# [What to do]
Could you set down exactly the lines in the records below between the line holding "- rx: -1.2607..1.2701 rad" and the line holding "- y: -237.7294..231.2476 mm", inclusive?

━━ Records supplied ━━

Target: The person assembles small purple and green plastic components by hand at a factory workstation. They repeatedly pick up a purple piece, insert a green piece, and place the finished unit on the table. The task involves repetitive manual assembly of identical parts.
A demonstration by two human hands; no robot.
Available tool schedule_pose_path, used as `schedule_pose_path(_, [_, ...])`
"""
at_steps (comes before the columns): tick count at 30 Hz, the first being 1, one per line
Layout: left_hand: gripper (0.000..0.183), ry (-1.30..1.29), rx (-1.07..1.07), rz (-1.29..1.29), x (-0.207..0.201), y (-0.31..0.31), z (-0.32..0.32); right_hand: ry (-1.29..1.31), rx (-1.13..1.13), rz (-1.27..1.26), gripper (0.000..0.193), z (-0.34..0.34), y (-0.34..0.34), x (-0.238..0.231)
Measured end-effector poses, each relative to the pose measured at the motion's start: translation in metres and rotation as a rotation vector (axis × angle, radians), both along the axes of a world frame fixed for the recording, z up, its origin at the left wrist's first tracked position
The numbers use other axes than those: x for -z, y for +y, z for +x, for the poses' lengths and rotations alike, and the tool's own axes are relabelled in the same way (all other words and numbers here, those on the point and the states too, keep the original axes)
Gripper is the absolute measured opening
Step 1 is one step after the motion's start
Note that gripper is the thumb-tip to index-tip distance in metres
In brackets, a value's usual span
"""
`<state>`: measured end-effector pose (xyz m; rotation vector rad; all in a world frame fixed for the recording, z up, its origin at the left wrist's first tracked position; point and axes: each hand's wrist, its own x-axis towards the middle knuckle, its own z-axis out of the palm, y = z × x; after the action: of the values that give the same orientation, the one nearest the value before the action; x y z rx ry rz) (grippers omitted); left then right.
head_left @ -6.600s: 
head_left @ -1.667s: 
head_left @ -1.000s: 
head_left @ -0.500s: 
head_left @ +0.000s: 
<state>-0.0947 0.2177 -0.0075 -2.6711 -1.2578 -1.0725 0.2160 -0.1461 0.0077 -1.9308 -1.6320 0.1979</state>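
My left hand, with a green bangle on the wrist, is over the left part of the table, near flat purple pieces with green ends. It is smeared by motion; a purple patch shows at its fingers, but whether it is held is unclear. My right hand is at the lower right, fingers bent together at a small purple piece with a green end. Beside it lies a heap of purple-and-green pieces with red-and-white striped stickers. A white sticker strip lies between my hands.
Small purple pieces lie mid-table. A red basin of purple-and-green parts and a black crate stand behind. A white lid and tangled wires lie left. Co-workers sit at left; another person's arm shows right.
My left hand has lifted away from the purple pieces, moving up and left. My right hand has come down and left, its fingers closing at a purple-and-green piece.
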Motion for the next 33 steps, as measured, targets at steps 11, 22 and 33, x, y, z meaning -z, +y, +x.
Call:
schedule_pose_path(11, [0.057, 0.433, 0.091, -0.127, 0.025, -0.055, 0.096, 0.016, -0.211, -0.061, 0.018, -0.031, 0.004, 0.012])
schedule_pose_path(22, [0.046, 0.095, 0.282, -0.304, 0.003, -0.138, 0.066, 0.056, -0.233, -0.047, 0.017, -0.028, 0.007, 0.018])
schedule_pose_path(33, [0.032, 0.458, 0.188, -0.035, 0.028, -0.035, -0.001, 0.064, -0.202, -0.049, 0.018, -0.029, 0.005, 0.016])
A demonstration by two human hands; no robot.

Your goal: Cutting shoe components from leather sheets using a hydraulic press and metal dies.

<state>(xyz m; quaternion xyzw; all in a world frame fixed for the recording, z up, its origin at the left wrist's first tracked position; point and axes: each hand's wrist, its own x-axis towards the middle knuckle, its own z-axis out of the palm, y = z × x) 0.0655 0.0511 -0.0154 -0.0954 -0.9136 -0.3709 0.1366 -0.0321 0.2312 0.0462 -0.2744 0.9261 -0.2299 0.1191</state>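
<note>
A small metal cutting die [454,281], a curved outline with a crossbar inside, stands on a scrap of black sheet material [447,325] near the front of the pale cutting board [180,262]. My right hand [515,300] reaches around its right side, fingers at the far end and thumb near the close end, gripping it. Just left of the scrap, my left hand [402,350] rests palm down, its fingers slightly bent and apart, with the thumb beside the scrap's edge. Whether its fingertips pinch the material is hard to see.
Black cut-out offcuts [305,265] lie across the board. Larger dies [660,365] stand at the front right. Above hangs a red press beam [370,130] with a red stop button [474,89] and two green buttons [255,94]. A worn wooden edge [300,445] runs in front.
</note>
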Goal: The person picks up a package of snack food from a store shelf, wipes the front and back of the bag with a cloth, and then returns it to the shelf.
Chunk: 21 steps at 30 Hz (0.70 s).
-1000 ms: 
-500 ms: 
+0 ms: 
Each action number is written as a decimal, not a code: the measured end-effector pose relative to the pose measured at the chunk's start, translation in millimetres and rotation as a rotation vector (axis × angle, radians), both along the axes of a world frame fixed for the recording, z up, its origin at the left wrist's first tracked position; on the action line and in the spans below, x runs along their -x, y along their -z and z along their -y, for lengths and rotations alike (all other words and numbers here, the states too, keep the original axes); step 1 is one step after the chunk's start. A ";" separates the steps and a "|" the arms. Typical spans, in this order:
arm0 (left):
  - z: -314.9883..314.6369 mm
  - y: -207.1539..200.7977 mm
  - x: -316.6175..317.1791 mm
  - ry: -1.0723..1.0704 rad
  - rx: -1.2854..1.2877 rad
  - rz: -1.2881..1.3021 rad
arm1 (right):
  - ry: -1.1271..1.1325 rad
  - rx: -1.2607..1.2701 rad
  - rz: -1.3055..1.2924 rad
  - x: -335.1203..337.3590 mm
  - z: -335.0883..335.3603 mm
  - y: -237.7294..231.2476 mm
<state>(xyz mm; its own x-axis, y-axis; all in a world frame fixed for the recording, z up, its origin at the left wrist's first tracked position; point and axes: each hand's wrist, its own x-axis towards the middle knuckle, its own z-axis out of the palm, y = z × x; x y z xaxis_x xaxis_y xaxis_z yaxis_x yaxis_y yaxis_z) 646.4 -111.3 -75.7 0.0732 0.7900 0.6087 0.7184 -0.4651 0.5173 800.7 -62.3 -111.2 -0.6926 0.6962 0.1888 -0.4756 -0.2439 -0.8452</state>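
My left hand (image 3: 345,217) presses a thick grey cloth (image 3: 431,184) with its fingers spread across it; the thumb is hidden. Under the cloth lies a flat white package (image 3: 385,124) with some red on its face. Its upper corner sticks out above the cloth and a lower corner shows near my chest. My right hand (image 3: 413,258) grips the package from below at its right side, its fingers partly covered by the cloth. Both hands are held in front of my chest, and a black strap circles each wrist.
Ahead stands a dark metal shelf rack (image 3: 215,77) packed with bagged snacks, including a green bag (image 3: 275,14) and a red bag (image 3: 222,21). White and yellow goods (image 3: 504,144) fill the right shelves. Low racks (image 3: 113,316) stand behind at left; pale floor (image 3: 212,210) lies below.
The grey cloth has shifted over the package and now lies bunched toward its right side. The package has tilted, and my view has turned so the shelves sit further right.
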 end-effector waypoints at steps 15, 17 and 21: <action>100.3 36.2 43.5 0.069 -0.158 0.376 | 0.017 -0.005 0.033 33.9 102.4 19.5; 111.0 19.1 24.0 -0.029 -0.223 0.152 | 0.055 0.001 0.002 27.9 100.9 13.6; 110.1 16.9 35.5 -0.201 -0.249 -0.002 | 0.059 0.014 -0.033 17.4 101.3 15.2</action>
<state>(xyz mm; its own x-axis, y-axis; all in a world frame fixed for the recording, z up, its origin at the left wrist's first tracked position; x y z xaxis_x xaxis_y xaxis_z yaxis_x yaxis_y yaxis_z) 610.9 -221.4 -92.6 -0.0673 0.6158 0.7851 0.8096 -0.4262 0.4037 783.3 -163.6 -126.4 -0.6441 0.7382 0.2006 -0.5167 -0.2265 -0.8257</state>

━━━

# [Task result]
  - rx: -1.2607..1.2701 rad
  - rz: -1.3055..1.2924 rad
  - x: -335.1203..337.3590 mm
  - z: -335.0883..335.3603 mm
  - y: -237.7294..231.2476 mm

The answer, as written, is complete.